Isotonic regression is a nonparametric method appropriately used when a 
dependent response variable is monotonically related to an independent 
predictor variable.  The regression estimate is a step function which 
reduces the description of n points to L(<=n) level sets. This method 
yields a model consisting of L more-or-less homogenous subpopulations. 
The estimate for each group (an interval in the domain) is equal to the 
average of the response variables for points in the group. 

Under isotonic regression, the number of level sets is often large, 
preventing simple description. The reduced monotonic regression and 
reduced isotonic regression procedures performed by %REDMON improve the 
parsimony of such models by reducing the number of level sets. This is 
accomplished using a backward elimination algorithm to combine groups 
that do not differ significantly from one another. 

The independent variable is assumed to be observed without error. The 
errors in the dependent variable, estimated by the residuals obtained by 
subtracting the reduced isotonic fit from the observed values, are 
assumed to have an independent, identically distributed Gaussian 
distribution with zero mean and constant variance.

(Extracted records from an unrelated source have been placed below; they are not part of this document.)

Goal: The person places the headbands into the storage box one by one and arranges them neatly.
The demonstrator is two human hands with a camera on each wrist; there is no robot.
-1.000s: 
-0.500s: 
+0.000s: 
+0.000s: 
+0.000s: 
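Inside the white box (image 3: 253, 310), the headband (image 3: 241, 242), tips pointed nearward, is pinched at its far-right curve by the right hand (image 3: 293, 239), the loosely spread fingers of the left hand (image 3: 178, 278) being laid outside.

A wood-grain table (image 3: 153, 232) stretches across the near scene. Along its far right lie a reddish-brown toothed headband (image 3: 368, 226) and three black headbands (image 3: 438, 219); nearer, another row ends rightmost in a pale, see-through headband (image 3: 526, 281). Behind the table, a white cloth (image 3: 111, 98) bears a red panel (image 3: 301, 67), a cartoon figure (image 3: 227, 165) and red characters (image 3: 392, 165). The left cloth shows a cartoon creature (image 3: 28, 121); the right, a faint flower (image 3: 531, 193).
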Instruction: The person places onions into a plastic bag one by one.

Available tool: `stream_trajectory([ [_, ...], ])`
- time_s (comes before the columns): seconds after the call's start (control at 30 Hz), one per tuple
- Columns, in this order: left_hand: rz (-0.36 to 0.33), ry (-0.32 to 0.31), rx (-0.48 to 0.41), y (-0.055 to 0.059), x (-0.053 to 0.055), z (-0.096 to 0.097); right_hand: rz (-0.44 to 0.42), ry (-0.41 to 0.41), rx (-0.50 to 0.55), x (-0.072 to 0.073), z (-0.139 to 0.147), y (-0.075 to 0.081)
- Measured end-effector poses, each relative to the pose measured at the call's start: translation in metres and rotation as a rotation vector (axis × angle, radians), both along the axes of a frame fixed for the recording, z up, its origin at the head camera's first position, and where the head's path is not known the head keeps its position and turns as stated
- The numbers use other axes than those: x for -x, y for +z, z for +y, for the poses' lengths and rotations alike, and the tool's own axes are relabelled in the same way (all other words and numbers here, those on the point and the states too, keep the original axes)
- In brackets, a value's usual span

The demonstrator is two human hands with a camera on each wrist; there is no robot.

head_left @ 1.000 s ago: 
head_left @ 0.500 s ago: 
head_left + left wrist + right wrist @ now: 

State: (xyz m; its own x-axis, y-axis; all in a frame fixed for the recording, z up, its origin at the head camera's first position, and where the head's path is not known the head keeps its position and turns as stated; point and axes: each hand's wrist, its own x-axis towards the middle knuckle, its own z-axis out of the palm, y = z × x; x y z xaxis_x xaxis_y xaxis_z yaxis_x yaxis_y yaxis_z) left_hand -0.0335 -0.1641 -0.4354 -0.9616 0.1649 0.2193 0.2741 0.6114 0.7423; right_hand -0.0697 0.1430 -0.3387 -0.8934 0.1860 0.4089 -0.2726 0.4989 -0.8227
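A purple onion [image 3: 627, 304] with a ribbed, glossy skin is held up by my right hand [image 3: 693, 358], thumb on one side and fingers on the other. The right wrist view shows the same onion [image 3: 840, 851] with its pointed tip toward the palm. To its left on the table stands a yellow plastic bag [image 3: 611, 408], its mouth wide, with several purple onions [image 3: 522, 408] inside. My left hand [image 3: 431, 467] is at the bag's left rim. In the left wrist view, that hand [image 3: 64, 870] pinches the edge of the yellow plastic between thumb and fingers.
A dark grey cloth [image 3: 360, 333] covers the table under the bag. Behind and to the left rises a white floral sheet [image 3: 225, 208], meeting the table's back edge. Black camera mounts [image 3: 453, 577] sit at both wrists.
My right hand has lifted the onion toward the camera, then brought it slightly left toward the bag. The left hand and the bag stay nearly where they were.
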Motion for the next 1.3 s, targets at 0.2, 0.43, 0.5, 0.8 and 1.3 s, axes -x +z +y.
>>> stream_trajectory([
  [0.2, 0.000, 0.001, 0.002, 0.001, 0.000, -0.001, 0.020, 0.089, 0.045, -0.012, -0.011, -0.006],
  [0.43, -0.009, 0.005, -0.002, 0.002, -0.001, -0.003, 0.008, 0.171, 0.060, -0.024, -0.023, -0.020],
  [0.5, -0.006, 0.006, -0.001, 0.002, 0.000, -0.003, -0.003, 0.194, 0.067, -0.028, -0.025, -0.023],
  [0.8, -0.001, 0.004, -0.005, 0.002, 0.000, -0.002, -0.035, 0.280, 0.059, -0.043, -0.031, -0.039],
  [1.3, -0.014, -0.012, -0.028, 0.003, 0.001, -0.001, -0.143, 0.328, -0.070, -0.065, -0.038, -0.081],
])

REDUCED MONOTONIC REGRESSION VERSUS REDUCED ISOTONIC REGRESSION

Isotonic regression forces the regression estimate to increase or 
decrease in the direction specified by the user. It is appropriate when 
the direction of the association is known with certainty. Reduced 
monotonic regression is a two-sided extension of the reduced isotonic 
method. The direction of the trend is determined by the data. When the 
direction is known, the one-sided version is more powerful for detecting 
differences between adjacent groups. 

CHOOSING A SIGNIFICANCE LEVEL

When the predictor and response variable are monotonically related, the 
appropriate estimate is a step function with at least one step. When the 
predictor and response variables are unrelated, however, the correct 
model is a single flat line. %REDMON will choose the flat line model 
with probability 1-ALPHA under the null. The value ALPHA is the overall type-I 
error probability. It corresponds to the test H0: no trend versus H1: 
isotonic or monotonic trend. The user may specify ALPHA using the ALPHA= 
option or may use the default ALPHA=.05.

The actual number of level sets in the reduced monotonic regression 
model depends on the data and on the significance criterion 
("Significance Level to Stay") used to determine when the elimination 
algorithm ends. The macro chooses this value automatically such that all 
groups will be collapsed with probability 1-ALPHA under the null. Because 
this value is set internally, users do not need to be aware of it. 
Nonetheless, a short description of how this value is chosen is provided 
in the details section. Interested users may over-ride the automatic 
selection of this value using the SLS= option.

References:

Robertson, T., Wright, F. T., Dykstra, R. L. (1988), Order-Restricted 
Statistical Inference, New York: Wiley.

Schell, M. and Singh B., "The Reduced Monotonic Regression Method", JASA 
92:128-35, 1997.


                              B: GETTING STARTED

Before %REDMON can be used it has to appear in your SAS program. It is 
not necessary to re-type the program. Instead use the %INCLUDE statement 
to read the program from a file. For example, if the macro is stored in 
the 'c:\' directory use the command:
 
		%INCLUDE 'c:\redmon.sas'; 

After the %INCLUDE statement, the program may be invoked wherever a PROC 
statement could appear. To do so, submit the command %REDMON, followed by arguments which appear  in parentheses. For example:

		%REDMON(DATA=work.mydata, Y=weight, X=height);


                               ARGUMENTS

Arguments, appearing in parentheses after the word %REDMON, specify the 
model, request special output, and change defaults. The following table 
lists them:

NAME                PURPOSE                            DEFAULT
--------    ----------------------------        ---------------------- 

DATA=		Specify the SAS data set		use last created 
								dataset

X=		Specify predictor variable(s)		[required]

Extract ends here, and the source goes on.